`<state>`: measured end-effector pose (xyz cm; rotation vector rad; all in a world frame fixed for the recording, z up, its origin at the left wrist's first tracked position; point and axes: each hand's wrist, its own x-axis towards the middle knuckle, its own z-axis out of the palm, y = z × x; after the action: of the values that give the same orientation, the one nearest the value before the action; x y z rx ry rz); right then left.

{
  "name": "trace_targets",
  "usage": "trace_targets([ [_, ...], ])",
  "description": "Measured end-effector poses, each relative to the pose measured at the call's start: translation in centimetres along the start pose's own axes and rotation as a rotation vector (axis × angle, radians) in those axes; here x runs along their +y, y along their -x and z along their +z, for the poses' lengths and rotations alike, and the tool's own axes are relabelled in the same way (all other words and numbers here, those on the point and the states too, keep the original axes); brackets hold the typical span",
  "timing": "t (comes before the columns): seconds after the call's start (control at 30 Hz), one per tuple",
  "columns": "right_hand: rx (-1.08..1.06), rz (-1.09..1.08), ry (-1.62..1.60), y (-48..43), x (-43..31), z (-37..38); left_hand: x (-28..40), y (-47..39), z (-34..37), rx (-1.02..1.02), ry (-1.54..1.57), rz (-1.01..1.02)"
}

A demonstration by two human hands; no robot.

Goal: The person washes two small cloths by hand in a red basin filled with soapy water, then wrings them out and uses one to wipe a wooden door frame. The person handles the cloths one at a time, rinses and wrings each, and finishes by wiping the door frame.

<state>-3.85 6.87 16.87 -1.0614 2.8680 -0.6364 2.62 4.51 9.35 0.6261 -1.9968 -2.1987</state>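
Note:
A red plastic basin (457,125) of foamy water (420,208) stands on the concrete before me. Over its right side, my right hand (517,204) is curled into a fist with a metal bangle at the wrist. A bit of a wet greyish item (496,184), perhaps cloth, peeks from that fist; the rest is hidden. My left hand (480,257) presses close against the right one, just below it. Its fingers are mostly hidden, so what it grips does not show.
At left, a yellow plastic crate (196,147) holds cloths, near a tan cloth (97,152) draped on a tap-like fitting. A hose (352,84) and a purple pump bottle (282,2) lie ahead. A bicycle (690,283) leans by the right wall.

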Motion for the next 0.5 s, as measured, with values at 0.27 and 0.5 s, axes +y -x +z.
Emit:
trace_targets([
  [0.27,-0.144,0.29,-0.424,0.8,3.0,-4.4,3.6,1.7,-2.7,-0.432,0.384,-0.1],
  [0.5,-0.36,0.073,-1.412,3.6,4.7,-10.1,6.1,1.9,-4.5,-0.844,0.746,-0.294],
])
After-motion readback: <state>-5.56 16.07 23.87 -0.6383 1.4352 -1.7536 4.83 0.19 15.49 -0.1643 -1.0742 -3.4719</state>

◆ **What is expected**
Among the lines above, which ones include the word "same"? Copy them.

◆ **Exercise output**
`<state>`: measured end-effector pose (xyz cm; rotation vector rad; all in a world frame fixed for the recording, z up, its origin at the left wrist's first tracked position; point and axes: each hand's wrist, its own x-axis towards the middle knuckle, its own z-axis out of the palm, y = z × x; after the action: of the values that give the same orientation, the one nearest the value before the action; x y z rx ry rz); right then left.
  "description": "Measured end-effector poses, each relative to the pose measured at the call's start: translation in centimetres along the start pose's own axes and rotation as a rotation vector (axis × angle, radians) in those axes; here x runs along their +y, y along their -x and z along their +z, for the poses' lengths and rotations alike, and the tool's own axes are relabelled in the same way (all other words and numbers here, those on the point and the states too, keep the original axes); brackets hold the typical span",

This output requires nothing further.